- What this task involves -
The answer must be an exact transcription of the lines below from the first through the one containing "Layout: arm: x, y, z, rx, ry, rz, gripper", with the pictures left out; please add nothing else.
--- START ---
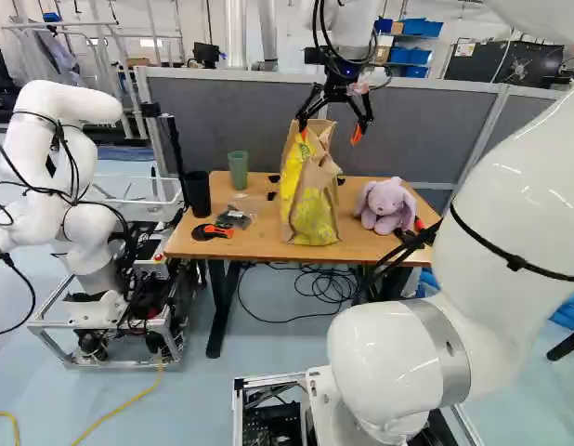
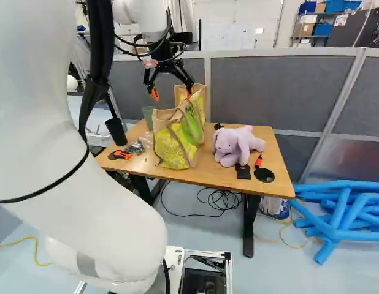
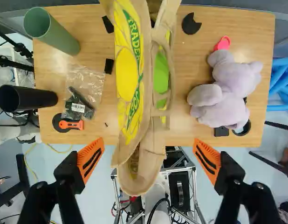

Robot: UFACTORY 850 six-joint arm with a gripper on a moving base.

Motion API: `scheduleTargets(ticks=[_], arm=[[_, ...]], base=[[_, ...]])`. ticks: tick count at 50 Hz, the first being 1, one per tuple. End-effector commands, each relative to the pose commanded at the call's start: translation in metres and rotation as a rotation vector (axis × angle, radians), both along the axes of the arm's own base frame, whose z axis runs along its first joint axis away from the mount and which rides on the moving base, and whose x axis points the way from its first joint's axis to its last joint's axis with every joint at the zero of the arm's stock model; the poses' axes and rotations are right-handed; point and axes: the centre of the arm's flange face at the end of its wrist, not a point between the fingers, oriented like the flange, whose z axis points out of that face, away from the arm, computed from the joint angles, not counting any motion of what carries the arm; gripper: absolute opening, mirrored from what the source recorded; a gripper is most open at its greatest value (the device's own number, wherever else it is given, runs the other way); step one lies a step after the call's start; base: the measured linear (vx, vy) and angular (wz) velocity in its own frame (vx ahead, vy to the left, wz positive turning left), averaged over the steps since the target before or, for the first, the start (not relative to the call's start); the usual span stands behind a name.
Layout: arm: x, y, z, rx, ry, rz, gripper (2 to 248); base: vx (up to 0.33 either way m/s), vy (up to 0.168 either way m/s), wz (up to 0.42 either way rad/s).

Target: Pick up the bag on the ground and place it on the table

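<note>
White, rounded arm [image 1: 491,307] with a black claw [image 1: 331,134].
The claw has 2 angular black fingers, each with 1 slotted orange pad [image 3: 91,158] and round screw heads [image 3: 259,185] near its joints. Just behind the claw, loose black cables [image 1: 319,28] loop around a black wrist section, beside a small pinkish patch [image 1: 358,90]. Well back from the claw, the arm has smooth, bulging white housings, a thin black strap [image 1: 515,262], a thick black cable bundle [image 2: 99,55] and a silver-grey joint band [image 1: 452,358].
</note>
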Motion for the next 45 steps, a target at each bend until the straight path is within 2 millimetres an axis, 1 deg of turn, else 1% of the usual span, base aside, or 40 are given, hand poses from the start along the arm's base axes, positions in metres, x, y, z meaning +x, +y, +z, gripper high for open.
scheduleTargets(ticks=[45], arm=[[0.0000, 0.0000, 0.0000, 0.000, 0.000, 0.000, 247]], base=[[-0.196, 0.050, 0.004]])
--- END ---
- Written solution -
Robot: UFACTORY 850 six-joint arm with a gripper on a moving base.

Motion API: `scheduleTargets(ticks=[_], arm=[[_, ...]], base=[[_, ...]])`. ticks: tick count at 50 Hz, the first being 1, one per tuple. End-effector commands, each relative to the pose commanded at the call's start: translation in metres and rotation as a rotation vector (axis × angle, radians), both along the axes of the arm's own base frame, whose z axis runs along its first joint axis away from the mount and which rides on the moving base, and whose x axis points the way from its first joint's axis to its last joint's axis with every joint at the zero of the arm's stock model; the poses' axes and rotations are right-handed; point and axes: the centre of the arm's flange face at the end of its wrist, not a point between the fingers, oriented like the flange, whose z axis points out of that face, away from the arm, computed from the joint angles, not counting any motion of what carries the arm; gripper: absolute opening, mirrored from what the source recorded; a gripper is most open at its greatest value (the device's own number, wherever else it is given, runs the other way); step one lies a step after the call's start; base: the measured linear (vx, vy) and angular (wz) velocity in its own frame (vx ahead, vy to the left, wz positive turning left), averaged over the steps since the target before or, for the first, the start (not relative to the call's start); the usual span stands behind a name.
Layout: arm: x, y, z, rx, ry, rz, gripper (2 to 248); base: vx (up to 0.33 either way m/s), vy (up to 0.168 either way m/s), wz (up to 0.42 either way rad/s).

No further work remains on the exercise.